Пока же приходилось возвращаться домой. Женя плотно прикрыл форточки, чтобы копилось тепло, оделся, запер дверь и пошел по коридору, думая, что с Головко ему снова встречаться совсем-совсем не хочется. Конечно, Муравьев и Головко оба убийцы, на совести каждого смерть человека и разбой, и Муравьев, в сущности, даже более виновен, потому что именно встреча с ним стала роковой для Головко, втянув и того в разворачивающуюся орбиту преступлений. Нет, не мог Женя сказать, что Муравьев ему симпатичнее, чем Головко. Но Муравьев хоть признавал себя преступником! Чувствовалось, что жизнь его отравлена первым же убийством, что хоть и ищет он. для себя какие-то свои, внутренние оправдания, но вину свою считает виною, примирился с неизбежностью расплаты. Иногда Жене казалось, что своими преступлениями Муравьев словно бы хотел отомстить кому-то: едва ли он знал, кому, и в конце концов отомстил больше всех самому себе.
Головко был другим. Он исповедовал прежде всего свою собственную правоту и безнаказанность, от души удивляясь, что другие с ним не согласны:
Нет, мы, конечно, с Толиком сразу договорились этого таксё то есть таксиста убить, значит. То есть это меня Толик подстрекнул. Ну, сели в машину. Я еду и думаю: как же так, как же это я убью человека? Я когда в первый раз судился я не обдуманно это все сделал, а в горячке. А тут как получилось? Я еду, душевно
маясь, а таксёр без передыху языком ворочает. Все про какие-то Помары Ужгород, и про охрану природы на БАМе, и что вроде французы занижают официальные цифры своей безработности, а какую-то американскую бабу выдворили из Польши за шпионаж. Прямо голова раскололась! На фиг мне те Помары, если мне в дом десять лет газ протянуть не могут, а на плитке много ли наваришь? А что еще эти таксёры для истязания пассажиров придумали! У них же приемничек включен, и все их таксёрские переговоры слышны. Их главная баба-диспетчерка называется «Юмор», а у каждой машины свой номер. И всю дорогу та-та-та: «Юмор, я Юмор-26, ты мне какой адрес дала, там нет, по Пушкинской, такого дома!» «Юмор-26, я Юмор, повторяю: «Пушкинская, 45!» «Юмор, я Юмор-26, пардон, все понял, еду!» И опять, и опять, и снова, а этот все про свои Помары Нет, так же нельзя! Думаю, или я сейчас сдохну, или ты! Ну и
Женя спустился на первый этаж и присел на корточки завязать шнурок. Из-за близкого поворота коридора доносился разговор.

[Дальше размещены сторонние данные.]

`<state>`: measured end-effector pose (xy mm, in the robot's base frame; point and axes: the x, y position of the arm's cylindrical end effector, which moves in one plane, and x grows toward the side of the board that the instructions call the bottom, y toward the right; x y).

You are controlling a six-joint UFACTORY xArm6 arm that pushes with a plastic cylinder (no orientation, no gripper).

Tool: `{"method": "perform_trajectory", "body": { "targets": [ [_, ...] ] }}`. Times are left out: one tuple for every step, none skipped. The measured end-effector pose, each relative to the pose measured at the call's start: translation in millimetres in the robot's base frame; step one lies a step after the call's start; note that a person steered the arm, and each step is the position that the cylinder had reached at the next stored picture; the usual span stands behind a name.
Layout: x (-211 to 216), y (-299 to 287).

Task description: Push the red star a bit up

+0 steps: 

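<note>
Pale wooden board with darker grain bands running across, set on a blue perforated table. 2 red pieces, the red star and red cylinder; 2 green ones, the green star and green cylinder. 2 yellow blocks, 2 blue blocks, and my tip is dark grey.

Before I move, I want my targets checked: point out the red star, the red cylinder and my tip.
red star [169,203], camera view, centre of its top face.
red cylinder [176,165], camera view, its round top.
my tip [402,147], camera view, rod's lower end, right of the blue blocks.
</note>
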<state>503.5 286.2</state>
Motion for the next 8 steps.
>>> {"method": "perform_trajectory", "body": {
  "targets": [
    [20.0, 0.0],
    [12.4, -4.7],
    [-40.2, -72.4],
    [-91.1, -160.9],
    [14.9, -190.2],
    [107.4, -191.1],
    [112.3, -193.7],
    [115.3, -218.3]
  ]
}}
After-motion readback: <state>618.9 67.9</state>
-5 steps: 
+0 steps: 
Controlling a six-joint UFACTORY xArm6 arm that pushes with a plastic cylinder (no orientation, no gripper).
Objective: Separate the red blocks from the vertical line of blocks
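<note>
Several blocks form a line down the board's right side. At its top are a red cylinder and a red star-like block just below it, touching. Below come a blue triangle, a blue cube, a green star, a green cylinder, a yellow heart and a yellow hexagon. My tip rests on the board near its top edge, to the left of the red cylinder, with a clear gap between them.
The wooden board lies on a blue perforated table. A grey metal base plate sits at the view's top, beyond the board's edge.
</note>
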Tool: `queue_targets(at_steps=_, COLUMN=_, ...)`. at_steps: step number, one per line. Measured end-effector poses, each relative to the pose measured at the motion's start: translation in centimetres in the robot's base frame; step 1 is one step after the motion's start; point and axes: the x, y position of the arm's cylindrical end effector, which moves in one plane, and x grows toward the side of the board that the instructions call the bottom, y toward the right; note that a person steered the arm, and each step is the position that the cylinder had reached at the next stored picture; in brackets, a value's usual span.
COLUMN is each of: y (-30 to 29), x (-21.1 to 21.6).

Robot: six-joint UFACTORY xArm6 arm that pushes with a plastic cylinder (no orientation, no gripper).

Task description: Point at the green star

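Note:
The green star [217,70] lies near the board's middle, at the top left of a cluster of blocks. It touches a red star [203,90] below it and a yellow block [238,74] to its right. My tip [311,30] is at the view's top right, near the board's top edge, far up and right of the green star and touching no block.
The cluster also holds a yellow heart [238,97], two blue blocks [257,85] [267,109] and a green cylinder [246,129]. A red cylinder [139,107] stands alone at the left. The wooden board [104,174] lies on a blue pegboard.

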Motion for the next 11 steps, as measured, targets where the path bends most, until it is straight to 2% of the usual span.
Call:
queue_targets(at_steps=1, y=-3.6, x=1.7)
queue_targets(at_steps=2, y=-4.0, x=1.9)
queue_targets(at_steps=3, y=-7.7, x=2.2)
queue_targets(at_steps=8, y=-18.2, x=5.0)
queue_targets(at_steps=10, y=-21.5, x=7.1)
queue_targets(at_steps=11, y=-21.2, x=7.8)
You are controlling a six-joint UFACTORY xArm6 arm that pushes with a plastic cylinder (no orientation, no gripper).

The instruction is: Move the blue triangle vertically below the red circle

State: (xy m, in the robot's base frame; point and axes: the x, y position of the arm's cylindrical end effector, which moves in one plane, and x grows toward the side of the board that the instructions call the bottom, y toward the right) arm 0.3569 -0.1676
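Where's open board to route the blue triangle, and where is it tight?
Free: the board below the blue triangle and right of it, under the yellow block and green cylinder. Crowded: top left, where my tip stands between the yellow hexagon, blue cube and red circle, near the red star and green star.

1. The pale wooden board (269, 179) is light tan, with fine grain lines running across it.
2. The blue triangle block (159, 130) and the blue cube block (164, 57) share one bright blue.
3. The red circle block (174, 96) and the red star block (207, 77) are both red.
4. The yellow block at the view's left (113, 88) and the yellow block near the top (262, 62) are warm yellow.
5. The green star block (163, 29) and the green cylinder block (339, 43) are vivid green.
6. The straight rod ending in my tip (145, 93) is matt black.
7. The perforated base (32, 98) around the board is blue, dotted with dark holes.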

Эх, человек, милая душа! ворковал дежурный, сержант Мигалко. Говорят же тебе: не отвечает телефон! Разошлись уже все. Ты вон домой направлялась, а в угрозыске что не люди работают?
В ответ что-то невнятное произнес женский голос, и Мигалко с ласковой укоризной принялся увещевать опять:
Ну чего ты? Ну чего?.. Эх! Случилось что-то у тебя? Да не плачь! Ох, беда мне Ну погоди, еще раз позвоню. Вон слышишь: одни гудки. А чем тебе инспектор Клишин поможет? Он тебе знакомый? Нет?
Женя справился со шнурком и ускорил шаги. Кто же его спрашивает?
Сначала он увидел сержанта: маленького, лысого, с широким лицом и большим острым носом, оседланным такими же сверхмодными очками, какие носил сам Борис Мельников. Красивая оправа была слабостью добродетельного сержанта, так же, как и непомерно отросший, загнувшийся наподобие куриного коготка ноготь на мизинце левой руки.